◆ Assignment ◆
Please repeat the listing exactly, starting at its first line and stopping after the line that contains "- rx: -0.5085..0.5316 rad".

◆ Supplied information ◆
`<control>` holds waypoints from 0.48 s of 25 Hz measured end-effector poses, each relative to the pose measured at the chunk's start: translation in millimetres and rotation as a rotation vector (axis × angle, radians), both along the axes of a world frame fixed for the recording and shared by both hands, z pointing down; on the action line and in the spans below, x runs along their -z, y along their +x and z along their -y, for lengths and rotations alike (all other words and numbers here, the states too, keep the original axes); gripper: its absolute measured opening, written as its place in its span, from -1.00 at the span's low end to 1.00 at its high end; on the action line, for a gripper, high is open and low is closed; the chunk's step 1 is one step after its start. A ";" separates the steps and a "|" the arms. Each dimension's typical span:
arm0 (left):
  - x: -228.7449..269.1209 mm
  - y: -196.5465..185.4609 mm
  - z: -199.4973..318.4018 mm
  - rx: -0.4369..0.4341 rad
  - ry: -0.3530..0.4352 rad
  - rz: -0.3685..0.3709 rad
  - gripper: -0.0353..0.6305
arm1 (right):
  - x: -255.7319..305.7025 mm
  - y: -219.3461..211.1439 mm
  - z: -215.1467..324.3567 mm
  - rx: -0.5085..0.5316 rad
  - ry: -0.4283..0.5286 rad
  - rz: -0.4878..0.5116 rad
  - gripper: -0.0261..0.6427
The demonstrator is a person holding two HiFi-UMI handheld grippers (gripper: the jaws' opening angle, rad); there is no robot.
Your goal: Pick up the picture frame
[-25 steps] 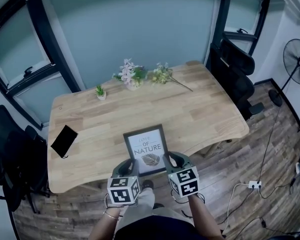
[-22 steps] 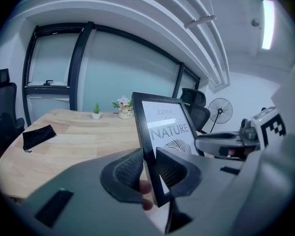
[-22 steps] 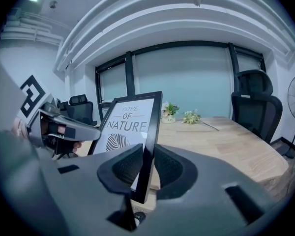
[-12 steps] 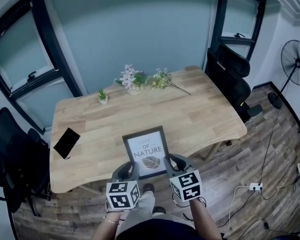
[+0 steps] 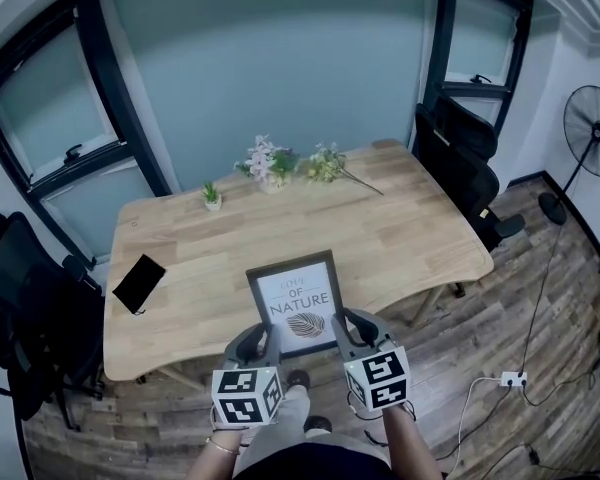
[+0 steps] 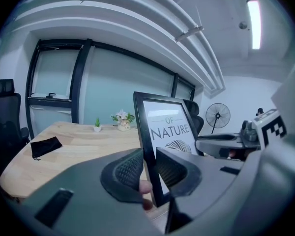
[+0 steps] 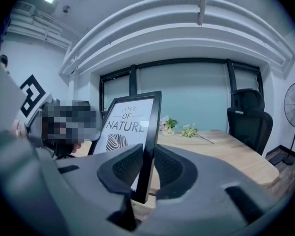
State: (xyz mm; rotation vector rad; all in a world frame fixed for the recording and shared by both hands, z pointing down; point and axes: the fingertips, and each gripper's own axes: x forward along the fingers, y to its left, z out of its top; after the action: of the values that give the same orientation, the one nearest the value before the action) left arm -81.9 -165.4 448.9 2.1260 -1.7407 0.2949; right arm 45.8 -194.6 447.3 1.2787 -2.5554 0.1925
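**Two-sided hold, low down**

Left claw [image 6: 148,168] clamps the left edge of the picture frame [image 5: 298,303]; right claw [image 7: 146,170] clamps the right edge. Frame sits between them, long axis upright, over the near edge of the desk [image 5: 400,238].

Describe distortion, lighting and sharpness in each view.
Head view: fisheye bows the dark window frame and the light wooden table; the light is even. Left gripper view: black corners, and a ceiling strip light blown out white. Right gripper view: the black-framed NATURE print is sharp and glare-free.
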 end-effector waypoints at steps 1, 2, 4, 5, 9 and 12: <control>2.4 1.2 -2.3 0.001 0.003 -0.001 -0.67 | 2.1 1.3 -2.2 0.000 0.004 0.001 -0.70; 4.8 2.5 -5.0 0.003 0.006 -0.002 -0.67 | 4.2 2.7 -4.8 -0.001 0.009 0.003 -0.70; 10.3 4.9 -10.5 0.005 0.014 -0.002 -0.67 | 9.4 5.2 -10.7 0.000 0.019 0.008 -0.70; 13.5 5.8 -13.1 0.007 0.020 -0.001 -0.67 | 12.6 6.3 -13.5 0.001 0.026 0.010 -0.70; 26.8 10.3 -20.6 0.005 0.048 0.005 -0.67 | 27.0 11.0 -23.0 0.007 0.065 0.014 -0.70; 33.9 14.8 -27.1 -0.005 0.064 0.009 -0.67 | 35.5 15.4 -30.0 0.008 0.089 0.012 -0.70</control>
State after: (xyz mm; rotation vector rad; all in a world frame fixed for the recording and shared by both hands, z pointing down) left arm -67.1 -138.3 415.0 2.1771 -1.7726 0.2532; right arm 61.1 -164.5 411.7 1.3016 -2.6053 0.0860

◆ Output of the exercise ◆
`<control>` holds waypoints from 0.48 s of 25 Hz measured end-effector poses, each relative to the pose measured at the chunk's start: translation in millimetres and rotation as a rotation vector (axis × angle, radians), both along the axes of a world frame fixed for the recording and shared by both hands, z pointing down; on the action line and in the spans below, x runs along their -z, y along their +x and z along their -y, for lengths and rotations alike (all other words and numbers here, the states too, keep the original axes); gripper: its absolute measured opening, written as its place in its span, from -1.00 at the span's low end to 1.00 at its high end; on the action line, for a gripper, high is open and low is closed; the chunk's step 1 is one step after its start. A ";" separates the steps and a "|" the arms. Each dimension's typical span:
arm0 (left):
  - x: -228.7449..269.1209 mm
  - y: -196.5465..185.4609 mm
  - z: -199.4973..318.4018 mm
  - rx: -0.4369..0.4341 rad
  - ry: -0.3530..0.4352 rad
  - rz: -0.3685..0.3709 rad
  - gripper: -0.0353..0.6305
arm1 (right):
  - x: -255.7319..305.7025 mm
  - y: -219.3461..211.1439 mm
  - z: -215.1467..324.3567 mm
  - rx: -0.5085..0.5316 rad

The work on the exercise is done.